■ **TASK DIRECTIONS**:
The first line of the entries through the line bearing "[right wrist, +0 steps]": copy these lines exactly and return nothing else.

BEGIN SOURCE MATERIAL

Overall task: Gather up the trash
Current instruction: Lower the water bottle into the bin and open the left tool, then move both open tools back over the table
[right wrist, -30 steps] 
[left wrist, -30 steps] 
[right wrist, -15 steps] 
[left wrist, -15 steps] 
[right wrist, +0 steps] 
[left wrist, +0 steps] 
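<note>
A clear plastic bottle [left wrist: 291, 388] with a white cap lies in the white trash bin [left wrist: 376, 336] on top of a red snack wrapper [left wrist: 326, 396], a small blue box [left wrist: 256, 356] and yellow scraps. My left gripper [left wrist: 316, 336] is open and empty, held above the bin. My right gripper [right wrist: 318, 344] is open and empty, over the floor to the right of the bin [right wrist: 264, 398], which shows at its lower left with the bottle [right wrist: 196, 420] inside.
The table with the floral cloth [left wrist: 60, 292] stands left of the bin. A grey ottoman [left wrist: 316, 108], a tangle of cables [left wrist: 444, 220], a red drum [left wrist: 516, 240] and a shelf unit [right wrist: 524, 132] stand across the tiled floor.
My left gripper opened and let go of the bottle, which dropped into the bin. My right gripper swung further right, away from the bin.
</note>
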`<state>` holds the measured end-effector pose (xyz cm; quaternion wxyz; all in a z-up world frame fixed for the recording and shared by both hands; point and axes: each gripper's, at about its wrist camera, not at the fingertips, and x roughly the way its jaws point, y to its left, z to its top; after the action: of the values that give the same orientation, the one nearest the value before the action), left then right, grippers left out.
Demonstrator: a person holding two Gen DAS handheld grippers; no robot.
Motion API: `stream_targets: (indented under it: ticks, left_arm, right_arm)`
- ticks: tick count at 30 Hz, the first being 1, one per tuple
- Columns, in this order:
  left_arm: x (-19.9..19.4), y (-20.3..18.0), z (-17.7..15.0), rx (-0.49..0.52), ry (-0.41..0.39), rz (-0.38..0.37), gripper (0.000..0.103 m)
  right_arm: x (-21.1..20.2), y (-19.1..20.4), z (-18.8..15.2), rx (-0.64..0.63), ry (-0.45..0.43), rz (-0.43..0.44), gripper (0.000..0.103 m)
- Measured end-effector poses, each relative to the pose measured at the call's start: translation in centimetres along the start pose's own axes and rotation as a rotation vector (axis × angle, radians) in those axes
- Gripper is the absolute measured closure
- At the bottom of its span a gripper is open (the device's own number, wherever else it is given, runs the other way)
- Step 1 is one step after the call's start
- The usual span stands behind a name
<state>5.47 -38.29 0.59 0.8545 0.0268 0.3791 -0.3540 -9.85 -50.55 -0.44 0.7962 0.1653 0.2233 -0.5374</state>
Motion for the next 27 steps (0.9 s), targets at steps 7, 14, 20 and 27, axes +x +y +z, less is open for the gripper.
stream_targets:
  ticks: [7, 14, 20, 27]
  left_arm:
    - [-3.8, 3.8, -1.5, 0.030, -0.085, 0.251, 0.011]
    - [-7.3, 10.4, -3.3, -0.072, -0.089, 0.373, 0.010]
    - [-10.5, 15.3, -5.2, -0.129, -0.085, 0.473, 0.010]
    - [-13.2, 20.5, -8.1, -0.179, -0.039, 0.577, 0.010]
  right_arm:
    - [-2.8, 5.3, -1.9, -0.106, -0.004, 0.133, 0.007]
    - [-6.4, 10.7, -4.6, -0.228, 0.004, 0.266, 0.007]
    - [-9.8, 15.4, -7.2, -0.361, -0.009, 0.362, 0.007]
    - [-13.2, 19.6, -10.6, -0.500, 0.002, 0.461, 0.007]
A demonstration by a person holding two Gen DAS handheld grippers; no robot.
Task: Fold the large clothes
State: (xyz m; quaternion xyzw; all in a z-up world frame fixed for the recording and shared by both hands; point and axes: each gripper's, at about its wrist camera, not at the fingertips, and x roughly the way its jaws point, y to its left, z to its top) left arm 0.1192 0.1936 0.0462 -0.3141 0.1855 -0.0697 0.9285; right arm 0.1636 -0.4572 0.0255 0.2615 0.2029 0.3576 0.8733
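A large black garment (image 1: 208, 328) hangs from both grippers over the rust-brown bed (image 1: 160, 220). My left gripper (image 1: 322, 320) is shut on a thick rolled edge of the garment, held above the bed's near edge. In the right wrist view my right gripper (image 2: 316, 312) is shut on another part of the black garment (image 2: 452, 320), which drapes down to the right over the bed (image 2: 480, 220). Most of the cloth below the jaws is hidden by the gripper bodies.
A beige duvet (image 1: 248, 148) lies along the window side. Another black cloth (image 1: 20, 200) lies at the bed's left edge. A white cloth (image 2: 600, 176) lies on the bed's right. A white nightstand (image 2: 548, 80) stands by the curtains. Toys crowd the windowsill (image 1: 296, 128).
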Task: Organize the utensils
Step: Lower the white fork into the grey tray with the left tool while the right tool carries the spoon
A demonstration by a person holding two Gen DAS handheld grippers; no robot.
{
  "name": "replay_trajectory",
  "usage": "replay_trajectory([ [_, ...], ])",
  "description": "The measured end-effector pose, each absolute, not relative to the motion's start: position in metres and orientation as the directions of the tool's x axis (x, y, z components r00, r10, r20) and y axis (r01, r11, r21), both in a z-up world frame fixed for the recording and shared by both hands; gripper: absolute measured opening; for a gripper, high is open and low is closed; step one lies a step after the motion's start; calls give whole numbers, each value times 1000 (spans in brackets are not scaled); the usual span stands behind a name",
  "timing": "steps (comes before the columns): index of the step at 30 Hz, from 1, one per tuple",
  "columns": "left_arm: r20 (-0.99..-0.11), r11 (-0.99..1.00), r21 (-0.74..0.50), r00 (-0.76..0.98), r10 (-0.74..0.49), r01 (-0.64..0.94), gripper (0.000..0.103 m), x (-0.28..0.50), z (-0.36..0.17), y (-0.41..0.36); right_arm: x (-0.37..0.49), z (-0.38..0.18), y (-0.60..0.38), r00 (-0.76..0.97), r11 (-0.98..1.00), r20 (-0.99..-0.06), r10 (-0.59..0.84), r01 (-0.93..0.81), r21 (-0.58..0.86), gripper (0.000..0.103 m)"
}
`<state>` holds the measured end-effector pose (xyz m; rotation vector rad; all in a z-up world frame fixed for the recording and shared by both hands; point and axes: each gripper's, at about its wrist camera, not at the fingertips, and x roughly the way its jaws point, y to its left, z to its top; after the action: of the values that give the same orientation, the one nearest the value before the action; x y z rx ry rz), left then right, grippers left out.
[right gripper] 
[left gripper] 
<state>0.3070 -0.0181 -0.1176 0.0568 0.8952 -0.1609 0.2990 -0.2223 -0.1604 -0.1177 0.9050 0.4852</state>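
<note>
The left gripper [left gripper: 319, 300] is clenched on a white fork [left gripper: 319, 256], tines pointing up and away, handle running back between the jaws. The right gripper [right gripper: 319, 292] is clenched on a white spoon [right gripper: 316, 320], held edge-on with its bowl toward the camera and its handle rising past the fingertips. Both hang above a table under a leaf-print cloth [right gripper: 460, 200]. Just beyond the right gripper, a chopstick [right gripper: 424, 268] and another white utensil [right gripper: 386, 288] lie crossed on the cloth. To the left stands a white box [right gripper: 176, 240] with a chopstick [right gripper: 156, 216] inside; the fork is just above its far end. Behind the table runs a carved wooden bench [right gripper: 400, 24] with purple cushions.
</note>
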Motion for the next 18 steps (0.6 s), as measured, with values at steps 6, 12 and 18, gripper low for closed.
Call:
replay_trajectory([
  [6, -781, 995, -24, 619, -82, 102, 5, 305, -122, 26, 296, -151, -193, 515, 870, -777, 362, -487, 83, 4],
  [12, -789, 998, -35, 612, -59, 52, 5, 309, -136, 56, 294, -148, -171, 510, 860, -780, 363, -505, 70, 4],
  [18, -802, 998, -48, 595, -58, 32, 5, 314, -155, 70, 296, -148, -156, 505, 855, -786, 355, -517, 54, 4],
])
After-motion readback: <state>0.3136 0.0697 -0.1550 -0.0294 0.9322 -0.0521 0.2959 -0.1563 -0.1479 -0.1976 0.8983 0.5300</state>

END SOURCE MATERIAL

■ **RESPONSE**:
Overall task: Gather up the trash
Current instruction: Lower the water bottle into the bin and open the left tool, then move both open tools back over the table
[right wrist, -30 steps] 
[left wrist, -30 steps] 
[right wrist, -15 steps] 
[left wrist, -15 steps] 
[right wrist, +0 steps] 

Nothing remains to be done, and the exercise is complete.